A Look Back

A Look Back

A new path for pacemakers.

Cardiac pacing once required cutting open the chest to reach the heart. Sixty years ago, on August 18, 1958, Montefiore surgical resident Seymour Furman performed a radically less invasive procedure on 76-year-old Pincus Shapiro, admitted to Montefiore two months earlier with congestive heart failure. In a technique he’d practiced on dogs, Dr. Furman inserted an electrode-tipped catheter into Mr. Shapiro’s left arm and threaded it through the median basilic vein into the right ventricle.
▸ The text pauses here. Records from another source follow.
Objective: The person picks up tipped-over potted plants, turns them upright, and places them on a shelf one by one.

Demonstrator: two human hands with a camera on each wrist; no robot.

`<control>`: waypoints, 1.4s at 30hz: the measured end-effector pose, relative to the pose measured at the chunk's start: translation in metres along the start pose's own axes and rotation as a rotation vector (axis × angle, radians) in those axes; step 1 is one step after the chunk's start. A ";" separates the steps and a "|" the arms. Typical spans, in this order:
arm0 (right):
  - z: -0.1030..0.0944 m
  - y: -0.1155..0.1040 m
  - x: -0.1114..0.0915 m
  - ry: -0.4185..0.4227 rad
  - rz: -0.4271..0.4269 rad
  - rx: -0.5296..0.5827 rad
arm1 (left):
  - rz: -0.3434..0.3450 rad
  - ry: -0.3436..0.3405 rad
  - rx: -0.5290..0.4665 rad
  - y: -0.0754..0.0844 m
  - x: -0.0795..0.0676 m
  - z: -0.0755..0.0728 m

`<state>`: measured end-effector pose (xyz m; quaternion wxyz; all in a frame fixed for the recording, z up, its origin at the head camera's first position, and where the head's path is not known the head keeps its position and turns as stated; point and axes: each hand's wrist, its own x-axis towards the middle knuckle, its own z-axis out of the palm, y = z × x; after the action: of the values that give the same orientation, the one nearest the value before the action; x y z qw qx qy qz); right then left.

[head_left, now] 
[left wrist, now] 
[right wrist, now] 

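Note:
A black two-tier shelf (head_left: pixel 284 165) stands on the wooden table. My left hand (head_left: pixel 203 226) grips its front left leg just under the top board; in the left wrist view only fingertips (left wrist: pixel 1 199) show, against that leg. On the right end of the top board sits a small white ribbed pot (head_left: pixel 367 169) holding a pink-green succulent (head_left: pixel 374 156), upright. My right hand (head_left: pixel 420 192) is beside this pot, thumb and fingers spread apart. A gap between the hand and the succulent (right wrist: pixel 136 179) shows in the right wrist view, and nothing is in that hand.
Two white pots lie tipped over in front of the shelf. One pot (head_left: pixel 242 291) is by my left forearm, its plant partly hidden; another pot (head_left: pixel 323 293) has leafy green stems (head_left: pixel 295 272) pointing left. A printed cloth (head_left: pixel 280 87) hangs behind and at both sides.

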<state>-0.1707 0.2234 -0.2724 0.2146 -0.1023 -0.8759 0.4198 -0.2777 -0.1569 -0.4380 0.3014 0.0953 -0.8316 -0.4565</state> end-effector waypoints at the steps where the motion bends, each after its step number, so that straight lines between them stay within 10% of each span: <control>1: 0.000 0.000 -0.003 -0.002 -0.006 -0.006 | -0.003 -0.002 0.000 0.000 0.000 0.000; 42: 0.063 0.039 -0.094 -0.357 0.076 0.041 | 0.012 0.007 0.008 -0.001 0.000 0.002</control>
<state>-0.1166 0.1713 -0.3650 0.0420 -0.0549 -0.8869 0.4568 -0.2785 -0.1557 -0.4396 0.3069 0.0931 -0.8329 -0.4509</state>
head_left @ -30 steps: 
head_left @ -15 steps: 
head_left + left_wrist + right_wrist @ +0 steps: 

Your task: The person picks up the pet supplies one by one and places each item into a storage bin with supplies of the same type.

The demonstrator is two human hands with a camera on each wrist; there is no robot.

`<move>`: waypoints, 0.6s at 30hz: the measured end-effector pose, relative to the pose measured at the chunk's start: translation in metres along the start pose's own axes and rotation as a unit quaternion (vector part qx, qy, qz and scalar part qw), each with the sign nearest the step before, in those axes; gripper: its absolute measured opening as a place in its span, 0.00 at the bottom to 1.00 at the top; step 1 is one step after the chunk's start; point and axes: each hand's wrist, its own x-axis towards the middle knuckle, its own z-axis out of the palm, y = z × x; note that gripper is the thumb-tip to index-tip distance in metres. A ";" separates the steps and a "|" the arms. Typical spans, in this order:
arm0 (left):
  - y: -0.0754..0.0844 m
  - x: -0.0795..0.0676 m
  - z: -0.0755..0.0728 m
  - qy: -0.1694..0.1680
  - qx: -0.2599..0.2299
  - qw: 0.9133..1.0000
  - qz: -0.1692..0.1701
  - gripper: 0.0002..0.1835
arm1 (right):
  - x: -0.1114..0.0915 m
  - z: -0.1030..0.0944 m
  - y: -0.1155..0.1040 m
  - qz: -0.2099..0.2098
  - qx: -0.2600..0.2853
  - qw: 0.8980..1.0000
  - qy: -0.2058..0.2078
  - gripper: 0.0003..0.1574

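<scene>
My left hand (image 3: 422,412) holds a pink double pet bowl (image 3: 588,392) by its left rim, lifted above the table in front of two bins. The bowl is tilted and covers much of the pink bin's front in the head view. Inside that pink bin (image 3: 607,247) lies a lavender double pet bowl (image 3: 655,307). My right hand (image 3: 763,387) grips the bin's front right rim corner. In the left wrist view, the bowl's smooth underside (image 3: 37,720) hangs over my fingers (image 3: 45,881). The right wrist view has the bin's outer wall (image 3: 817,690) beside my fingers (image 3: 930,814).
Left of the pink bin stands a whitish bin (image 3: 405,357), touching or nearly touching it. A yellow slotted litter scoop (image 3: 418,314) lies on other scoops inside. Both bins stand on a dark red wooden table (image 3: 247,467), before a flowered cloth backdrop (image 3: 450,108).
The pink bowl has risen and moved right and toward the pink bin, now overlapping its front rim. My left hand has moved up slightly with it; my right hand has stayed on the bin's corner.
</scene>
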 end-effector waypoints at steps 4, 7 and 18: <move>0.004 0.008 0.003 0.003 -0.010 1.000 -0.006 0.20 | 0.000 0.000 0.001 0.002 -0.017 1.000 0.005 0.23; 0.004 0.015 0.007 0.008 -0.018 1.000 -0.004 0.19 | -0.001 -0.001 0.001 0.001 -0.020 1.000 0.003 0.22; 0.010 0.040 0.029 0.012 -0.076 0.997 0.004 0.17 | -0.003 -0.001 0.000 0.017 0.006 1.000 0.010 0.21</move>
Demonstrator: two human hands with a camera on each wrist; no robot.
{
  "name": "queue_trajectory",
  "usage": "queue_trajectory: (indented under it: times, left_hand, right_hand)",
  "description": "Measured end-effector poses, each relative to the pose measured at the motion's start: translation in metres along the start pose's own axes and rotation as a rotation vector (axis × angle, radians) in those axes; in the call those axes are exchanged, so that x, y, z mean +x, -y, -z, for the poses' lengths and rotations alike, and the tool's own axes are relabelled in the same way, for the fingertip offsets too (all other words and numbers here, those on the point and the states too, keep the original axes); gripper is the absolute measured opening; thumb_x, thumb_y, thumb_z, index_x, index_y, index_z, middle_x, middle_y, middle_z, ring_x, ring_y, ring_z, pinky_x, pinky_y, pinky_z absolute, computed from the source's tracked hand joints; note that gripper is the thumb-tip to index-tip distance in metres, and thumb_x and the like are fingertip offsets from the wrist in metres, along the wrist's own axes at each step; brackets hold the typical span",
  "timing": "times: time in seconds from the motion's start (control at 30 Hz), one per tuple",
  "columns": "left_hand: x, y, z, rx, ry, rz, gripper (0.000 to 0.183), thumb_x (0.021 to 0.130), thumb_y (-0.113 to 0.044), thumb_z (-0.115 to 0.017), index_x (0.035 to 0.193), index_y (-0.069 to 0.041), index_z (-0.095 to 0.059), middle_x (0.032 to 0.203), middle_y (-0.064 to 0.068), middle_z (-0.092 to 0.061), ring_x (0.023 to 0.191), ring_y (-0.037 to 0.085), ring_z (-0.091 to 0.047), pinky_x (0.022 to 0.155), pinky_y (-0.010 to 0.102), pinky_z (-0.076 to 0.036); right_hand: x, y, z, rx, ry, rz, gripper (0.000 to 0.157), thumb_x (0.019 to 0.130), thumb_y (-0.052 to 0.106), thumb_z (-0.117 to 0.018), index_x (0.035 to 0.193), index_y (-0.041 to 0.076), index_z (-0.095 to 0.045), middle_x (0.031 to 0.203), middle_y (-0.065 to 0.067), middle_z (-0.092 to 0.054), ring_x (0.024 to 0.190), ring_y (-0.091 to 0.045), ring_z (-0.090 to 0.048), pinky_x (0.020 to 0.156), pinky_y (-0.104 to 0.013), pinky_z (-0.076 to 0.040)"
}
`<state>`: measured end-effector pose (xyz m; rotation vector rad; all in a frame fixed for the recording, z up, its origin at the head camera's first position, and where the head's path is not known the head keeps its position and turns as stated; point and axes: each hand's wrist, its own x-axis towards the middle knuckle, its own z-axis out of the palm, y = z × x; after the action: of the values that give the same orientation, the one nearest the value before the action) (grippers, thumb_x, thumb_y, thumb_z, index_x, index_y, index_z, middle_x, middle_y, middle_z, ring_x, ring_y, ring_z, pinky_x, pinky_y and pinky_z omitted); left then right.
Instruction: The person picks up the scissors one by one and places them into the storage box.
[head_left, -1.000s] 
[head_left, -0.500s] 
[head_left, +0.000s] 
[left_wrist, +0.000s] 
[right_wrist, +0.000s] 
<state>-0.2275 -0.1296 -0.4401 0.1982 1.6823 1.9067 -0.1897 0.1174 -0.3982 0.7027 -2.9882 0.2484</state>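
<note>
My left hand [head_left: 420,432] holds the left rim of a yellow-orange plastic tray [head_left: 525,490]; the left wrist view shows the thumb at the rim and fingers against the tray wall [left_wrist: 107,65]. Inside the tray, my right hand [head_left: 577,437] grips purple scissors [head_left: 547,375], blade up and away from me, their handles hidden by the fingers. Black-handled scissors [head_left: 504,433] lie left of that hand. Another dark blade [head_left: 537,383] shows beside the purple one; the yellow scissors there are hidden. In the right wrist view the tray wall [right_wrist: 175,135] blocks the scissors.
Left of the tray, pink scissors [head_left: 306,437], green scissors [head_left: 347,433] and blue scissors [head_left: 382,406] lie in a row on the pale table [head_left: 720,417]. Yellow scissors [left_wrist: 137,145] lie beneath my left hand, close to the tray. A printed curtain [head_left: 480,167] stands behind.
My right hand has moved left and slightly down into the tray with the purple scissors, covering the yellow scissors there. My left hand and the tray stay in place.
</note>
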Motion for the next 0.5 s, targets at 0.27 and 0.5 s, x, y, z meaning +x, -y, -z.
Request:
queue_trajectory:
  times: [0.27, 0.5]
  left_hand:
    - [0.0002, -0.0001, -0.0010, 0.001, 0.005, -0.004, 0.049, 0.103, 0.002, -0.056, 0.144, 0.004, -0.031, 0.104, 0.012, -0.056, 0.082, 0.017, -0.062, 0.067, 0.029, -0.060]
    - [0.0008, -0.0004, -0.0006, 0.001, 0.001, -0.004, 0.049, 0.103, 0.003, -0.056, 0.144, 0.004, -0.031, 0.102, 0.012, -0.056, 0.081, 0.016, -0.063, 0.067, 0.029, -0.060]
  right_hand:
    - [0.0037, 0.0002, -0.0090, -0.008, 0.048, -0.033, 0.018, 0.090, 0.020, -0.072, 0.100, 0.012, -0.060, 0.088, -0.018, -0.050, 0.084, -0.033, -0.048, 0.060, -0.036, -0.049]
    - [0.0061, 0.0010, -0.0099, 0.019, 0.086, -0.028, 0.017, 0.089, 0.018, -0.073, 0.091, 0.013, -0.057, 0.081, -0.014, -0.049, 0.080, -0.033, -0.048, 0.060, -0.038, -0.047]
The Electrodyne pacemaker at the catheter’s other end delivered small jolts of electricity to maintain a regular heartbeat, making Mr. Shapiro the world’s first transvenous-pacemaker patient. Three months later, his heart had recovered sufficiently for doctors to remove the catheter—and for Mr. Shapiro to return home, with reporters and photographers on hand. “Electrode in Heart Saves Man’s Life,” read the New York Times headline, and the Daily News ran this page-one photo of Dr. Furman lighting a cigar for Mr. Shapiro as his wife Estelle looked on. Mr. Shapiro lived another four years. Dr. Furman became a renowned expert on pacemakers, his groundbreaking procedure leading to today’s miniaturized devices. He worked for more than 50 years at Montefiore and Einstein, where he became a distinguished professor of cardiothoracic surgery and of medicine. Dr. Furman died in 2006 at age 74, from complications of cardiovascular disease.